- Borne Location within Bihar Borne Location within India
- Coordinates: 25°31′40″N 86°42′31″E﻿ / ﻿25.52778°N 86.70861°E
- Country: India
- State: Bihar
- District: Khagaria
- Block: Chautham

Government
- • Type: Sarpanch

Area
- • Total: 33.29 km^{2} (12.85 sq mi)
- Elevation: 36 m (118 ft)

Population (2011)
- • Total: 34,026
- • Density: 1,022/km^{2} (2,647/sq mi)

Languages
- • Common: Angika, Hindi
- Time zone: UTC+5:30 (IST)
- PIN: 851201
- STD code: 06244
- Vehicle registration: BR-34

= Borne, Bihar =

Village in Bihar, India

Borne is a village in the state of Bihar, India.

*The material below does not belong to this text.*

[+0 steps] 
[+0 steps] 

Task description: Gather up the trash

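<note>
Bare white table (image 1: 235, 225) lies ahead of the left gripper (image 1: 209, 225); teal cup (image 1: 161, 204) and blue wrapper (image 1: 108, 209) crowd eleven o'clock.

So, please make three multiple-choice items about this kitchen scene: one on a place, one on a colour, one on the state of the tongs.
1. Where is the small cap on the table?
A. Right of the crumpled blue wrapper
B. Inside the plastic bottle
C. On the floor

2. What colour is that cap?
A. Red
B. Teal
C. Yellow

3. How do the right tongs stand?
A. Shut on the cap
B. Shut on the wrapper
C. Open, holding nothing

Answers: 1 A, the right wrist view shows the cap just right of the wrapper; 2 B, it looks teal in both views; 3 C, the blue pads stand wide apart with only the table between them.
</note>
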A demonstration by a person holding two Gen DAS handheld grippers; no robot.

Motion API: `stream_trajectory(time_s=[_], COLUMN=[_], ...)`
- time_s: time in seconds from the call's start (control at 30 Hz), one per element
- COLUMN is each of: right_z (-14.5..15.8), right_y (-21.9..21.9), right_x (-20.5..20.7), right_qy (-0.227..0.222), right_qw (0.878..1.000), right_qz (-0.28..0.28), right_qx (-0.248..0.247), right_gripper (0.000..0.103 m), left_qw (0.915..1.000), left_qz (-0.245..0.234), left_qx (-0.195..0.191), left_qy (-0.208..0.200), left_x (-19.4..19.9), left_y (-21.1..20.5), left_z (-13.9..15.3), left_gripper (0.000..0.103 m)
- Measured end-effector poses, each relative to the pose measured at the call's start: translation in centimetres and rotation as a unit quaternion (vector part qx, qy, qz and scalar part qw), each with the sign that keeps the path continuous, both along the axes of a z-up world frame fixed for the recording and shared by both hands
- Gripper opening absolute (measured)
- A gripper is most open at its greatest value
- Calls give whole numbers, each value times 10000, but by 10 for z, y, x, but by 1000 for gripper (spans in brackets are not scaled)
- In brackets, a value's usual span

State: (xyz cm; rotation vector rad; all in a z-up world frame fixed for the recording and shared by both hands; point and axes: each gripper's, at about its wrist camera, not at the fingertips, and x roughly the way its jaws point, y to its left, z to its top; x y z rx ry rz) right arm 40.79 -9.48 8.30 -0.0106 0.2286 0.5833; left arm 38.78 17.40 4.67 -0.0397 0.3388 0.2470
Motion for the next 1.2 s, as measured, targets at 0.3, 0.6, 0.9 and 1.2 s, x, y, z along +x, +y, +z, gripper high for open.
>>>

It is located on the eastern part of Khagaria District, approximately 24 kilometres east of Khagaria, the seat of the district government. It had a population of 34,026 by 2011.

== Geography ==
Borne is situated in the western bank of the Kosi River, and is traversed by the National Highway 231. The village stretched over an area of 3329 hectares.

== Demographics ==
In the 2011 Census of India, the population of Borne was reported as 34,026. Among them, 18,022 were male and 16,004 were female. The working population accounted for 34.44% of the total population. The literacy rate stood at 47.96%, with 9,803 males and 6,515 females being literate.